The situation is further complicated in a multicellular organism. Different cell types will in general require somewhat different sets of enzymes. And different tissues make distinct contributions to the chemistry of the organism as a whole. In addition to differences in specialized products such as hormones or antibodies, there are significant differences in the “common” metabolic pathways among various types of cells in the same organism.

Although virtually all cells contain the enzymes of glycolysis, the citric acid cycle, lipid synthesis and breakdown, and amino acid metabolism, the levels of these processes required in different tissues are not the same. For example, nerve cells, which are probably the most fastidious cells in the body, maintain almost no reserves of glycogen or fatty acids and rely almost entirely on a constant supply of glucose from the bloodstream. In contrast, liver cells supply glucose to actively contracting muscle cells and recycle the lactic acid produced by muscle cells back into glucose (Figure 2-90). All types of cells have their distinctive metabolic traits, and they cooperate extensively in the normal state, as well as in response to stress and starvation. One might think that the whole system would need to be so finely balanced that any minor upset, such as a temporary change in dietary intake, would be disastrous.

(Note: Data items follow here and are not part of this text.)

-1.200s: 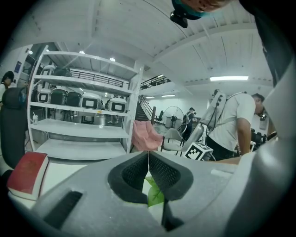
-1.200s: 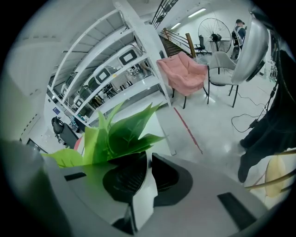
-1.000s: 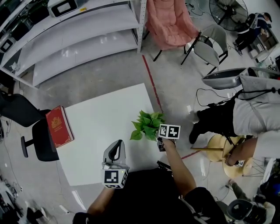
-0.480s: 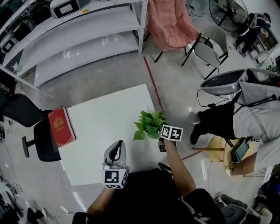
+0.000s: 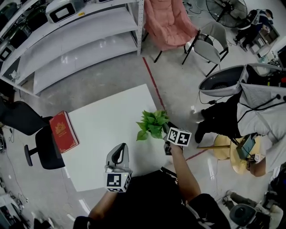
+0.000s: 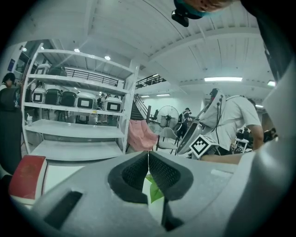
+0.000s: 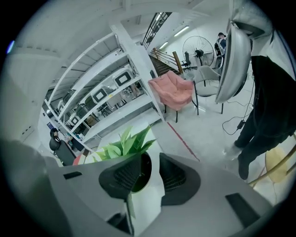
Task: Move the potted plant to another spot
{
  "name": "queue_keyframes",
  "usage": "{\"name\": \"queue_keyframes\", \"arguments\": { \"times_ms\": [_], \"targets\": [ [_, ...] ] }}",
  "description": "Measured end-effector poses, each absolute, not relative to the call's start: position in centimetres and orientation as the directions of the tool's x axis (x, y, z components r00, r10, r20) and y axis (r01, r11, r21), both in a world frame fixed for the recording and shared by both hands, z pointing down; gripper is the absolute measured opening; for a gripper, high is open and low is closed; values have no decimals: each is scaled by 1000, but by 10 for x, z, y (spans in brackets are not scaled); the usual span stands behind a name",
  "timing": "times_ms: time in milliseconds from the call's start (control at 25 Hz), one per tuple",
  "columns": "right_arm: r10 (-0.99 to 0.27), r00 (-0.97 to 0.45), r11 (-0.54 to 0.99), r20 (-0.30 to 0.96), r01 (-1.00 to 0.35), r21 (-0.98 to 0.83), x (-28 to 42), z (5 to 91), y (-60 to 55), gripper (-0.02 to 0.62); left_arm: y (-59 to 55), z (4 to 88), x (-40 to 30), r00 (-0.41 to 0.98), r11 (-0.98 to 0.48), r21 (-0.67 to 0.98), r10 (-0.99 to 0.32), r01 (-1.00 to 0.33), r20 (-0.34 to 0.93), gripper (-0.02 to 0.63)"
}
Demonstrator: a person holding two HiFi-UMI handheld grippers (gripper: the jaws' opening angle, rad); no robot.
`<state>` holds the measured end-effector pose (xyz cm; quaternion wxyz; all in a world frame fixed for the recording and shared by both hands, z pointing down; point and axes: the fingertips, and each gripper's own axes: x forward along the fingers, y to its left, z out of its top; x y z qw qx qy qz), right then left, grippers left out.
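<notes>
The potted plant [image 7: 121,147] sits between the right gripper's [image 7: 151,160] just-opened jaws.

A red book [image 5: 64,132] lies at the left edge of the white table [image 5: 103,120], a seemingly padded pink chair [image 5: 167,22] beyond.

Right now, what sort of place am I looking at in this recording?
Probably a workshop or lab hall rather than a home: long white metal shelving carrying boxy machines, a bare concrete floor marked with a red tape line, and a big standing fan.
</notes>
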<state>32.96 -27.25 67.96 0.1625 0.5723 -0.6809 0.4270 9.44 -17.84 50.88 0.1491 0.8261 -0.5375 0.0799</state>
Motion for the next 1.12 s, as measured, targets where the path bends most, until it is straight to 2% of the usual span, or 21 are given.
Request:
{"name": "queue_keyframes", "arguments": {
  "times_ms": [400,520,840,1120],
  "targets": [
    [-783,-189,-8,592,-949,-314,331,604,-225,98,-168,491,92,506,-479,167,-828,-862,241,20],
    [-813,-171,0,556,-956,-294,317,583,-203,80,-165,483,87,532,-505,169,-818,-846,219,18],
    [-854,-169,32,492,-961,-274,267,538,-144,22,-144,464,75,574,-550,172,-798,-818,181,19],
    [-878,-181,69,444,-964,-257,238,515,-109,14,-130,456,74,595,-568,186,-786,-802,165,18]
  ]
}}
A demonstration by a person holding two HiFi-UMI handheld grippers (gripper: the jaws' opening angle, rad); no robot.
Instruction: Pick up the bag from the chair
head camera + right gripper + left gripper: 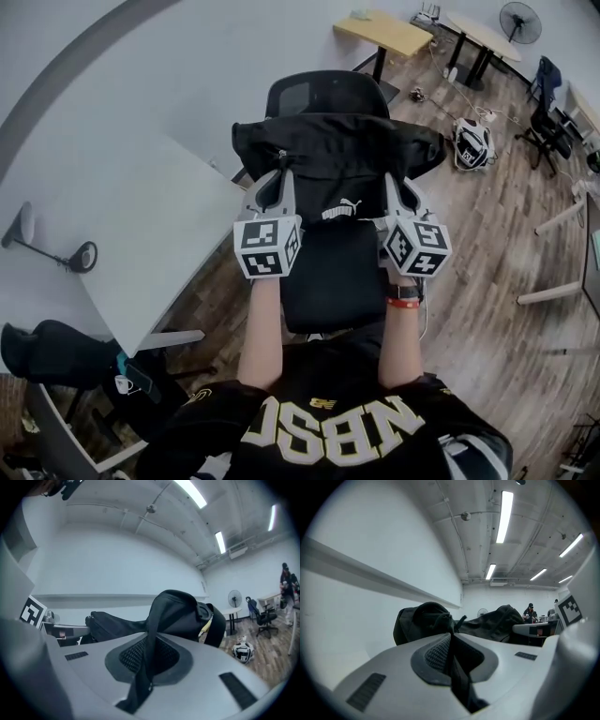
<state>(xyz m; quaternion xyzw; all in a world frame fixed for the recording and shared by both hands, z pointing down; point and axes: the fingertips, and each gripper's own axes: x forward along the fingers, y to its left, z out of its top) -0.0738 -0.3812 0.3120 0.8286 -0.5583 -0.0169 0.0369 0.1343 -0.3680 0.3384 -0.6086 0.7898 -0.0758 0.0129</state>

In fact, the metabolic balance of a cell is amazingly stable. Whenever the balance is perturbed, the cell reacts so as to restore the initial state. The cell can adapt and continue to function during starvation or disease. Mutations of many kinds can damage or even eliminate particular reaction pathways, and yet—provided that certain minimum requirements are met—the cell survives. It does so because an elaborate network of control mechanisms regulates and coordinates the rates of all of its reactions. These controls rest, ultimately, on the remarkable abilities of proteins to change their shape and their chemistry in response to changes in their immediate environment. The principles that underlie how large molecules such as proteins are built and the chemistry behind their regulation will be our next concern.

Summary

Glucose and other food molecules are broken down by controlled stepwise oxidation to provide chemical energy in the form of ATP and NADH. These are three main sets of reactions that act in series—the products of each being the starting material for the next: glycolysis (which occurs in the cytosol), the citric acid cycle (in the mitochondrial matrix), and oxidative phosphorylation (on the inner mitochondrial membrane). The intermediate products of glycolysis and the citric acid cycle are used both as sources of metabolic energy and to produce many of the small molecules used as the raw materials for biosynthesis. Cells store sugar molecules as glycogen in animals and starch in plants; both plants and animals also use fats extensively as a food store. These storage materials in turn serve as a major source of food for humans, along with the proteins that comprise the majority of the dry mass of the cells we eat.